▸ Exercise details
Transcribe all of the data exactly. Images stay out.

- - - - -

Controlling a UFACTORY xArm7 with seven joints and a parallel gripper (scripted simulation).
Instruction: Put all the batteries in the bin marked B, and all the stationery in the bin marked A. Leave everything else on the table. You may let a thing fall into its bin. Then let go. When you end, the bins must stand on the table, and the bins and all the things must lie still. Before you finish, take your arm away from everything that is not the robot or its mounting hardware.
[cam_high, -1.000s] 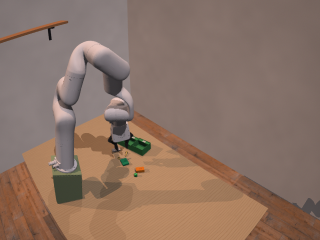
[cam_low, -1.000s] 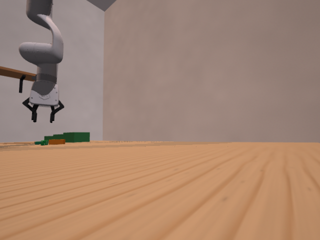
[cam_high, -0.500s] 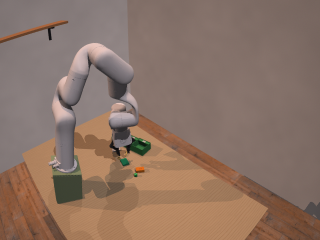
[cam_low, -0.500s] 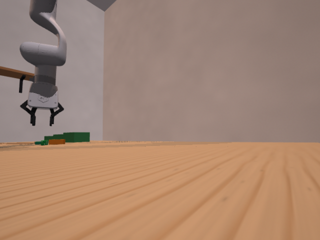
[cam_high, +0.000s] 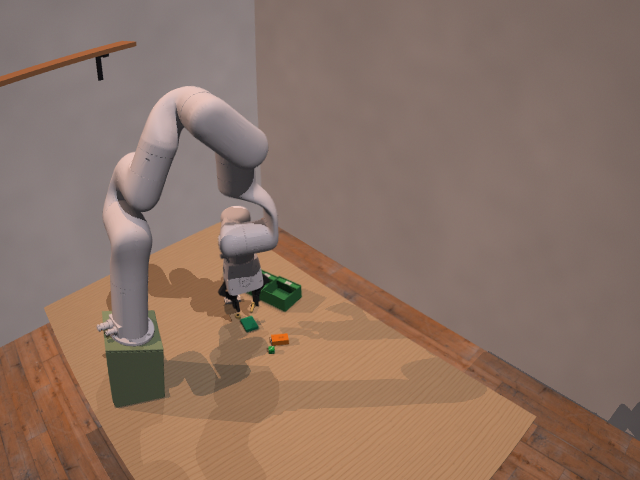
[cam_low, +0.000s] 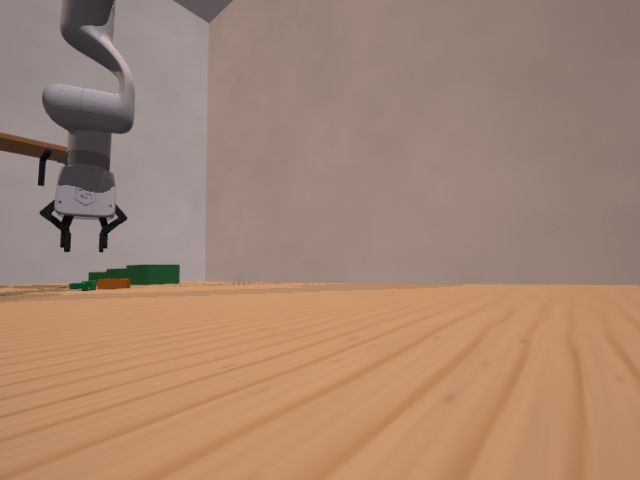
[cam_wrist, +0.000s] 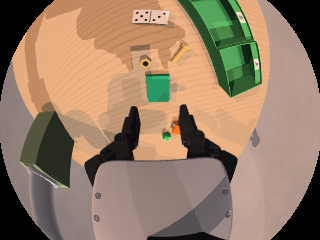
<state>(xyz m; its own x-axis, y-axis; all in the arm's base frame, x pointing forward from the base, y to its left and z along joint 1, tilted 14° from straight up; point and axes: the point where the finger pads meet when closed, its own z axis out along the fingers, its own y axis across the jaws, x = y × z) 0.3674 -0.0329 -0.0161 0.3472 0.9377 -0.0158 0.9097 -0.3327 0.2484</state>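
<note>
Batteries and stationery lie loose on the tan table (cam_high: 361, 413) near the centre of the top view, none of them in the green bins (cam_high: 280, 291), a row of three open compartments just right of the gripper. From the wrist camera the bins (cam_wrist: 220, 34) curve across the upper right. A flat green block (cam_wrist: 159, 87) sits at mid-frame, directly ahead of the fingertips. A small yellow stick (cam_wrist: 180, 51) and a tiny ring-shaped piece (cam_wrist: 144, 63) lie just above it, and a white domino tile (cam_wrist: 150, 16) lies further up. An orange piece (cam_wrist: 176, 130) and a small green piece (cam_wrist: 166, 135) show between the fingers, lying on the table below.

The arm rises from a green pedestal (cam_high: 134, 361) at lower left of the top view, arches high, then folds down so the wrist points straight at the table. The gripper (cam_low: 84, 241) hangs above the surface, well clear of it in the exterior view, jaws partly spread with nothing between them.
</note>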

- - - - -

▸ Task solution
Controlling a UFACTORY xArm7 with seven joints and a parallel gripper (scripted simulation).
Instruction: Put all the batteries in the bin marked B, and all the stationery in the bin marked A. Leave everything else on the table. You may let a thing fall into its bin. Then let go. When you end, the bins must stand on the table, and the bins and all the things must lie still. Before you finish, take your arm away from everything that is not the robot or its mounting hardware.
[cam_high, -1.000s] 
[cam_low, -1.000s] 
[cam_high, -0.500s] 
[cam_low, -0.500s] 
[cam_high, +0.000s] 
[cam_low, +0.000s] 
[cam_wrist, +0.000s] 
<state>(xyz m; its own x-axis, y-axis; all in the arm's base frame, x pointing forward from the base, y to its left and z along joint 1, tilted 14° from straight up; point and axes: the point where the finger pads meet when closed, its own z axis out along the fingers, its own y axis across the jaws, x = y × z) 0.3674 -0.0329 -0.0161 0.3472 0.9377 -0.0158 0.9097 -0.3327 0.2484</state>
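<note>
Batteries and stationery lie loose on the tan table (cam_high: 361, 413) near the centre of the top view, none of them in the green bins (cam_high: 280, 291), a row of three open compartments just right of the gripper. From the wrist camera the bins (cam_wrist: 220, 34) curve across the upper right. A flat green block (cam_wrist: 159, 87) sits at mid-frame, directly ahead of the fingertips. A small yellow stick (cam_wrist: 180, 51) and a tiny ring-shaped piece (cam_wrist: 144, 63) lie just above it, and a white domino tile (cam_wrist: 150, 16) lies further up. An orange piece (cam_wrist: 176, 130) and a small green piece (cam_wrist: 166, 135) show between the fingers, lying on the table below.

The arm rises from a green pedestal (cam_high: 134, 361) at lower left of the top view, arches high, then folds down so the wrist points straight at the table. The gripper (cam_low: 84, 241) hangs above the surface, well clear of it in the exterior view, jaws partly spread with nothing between them.
</note>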

The exercise requires no additional output.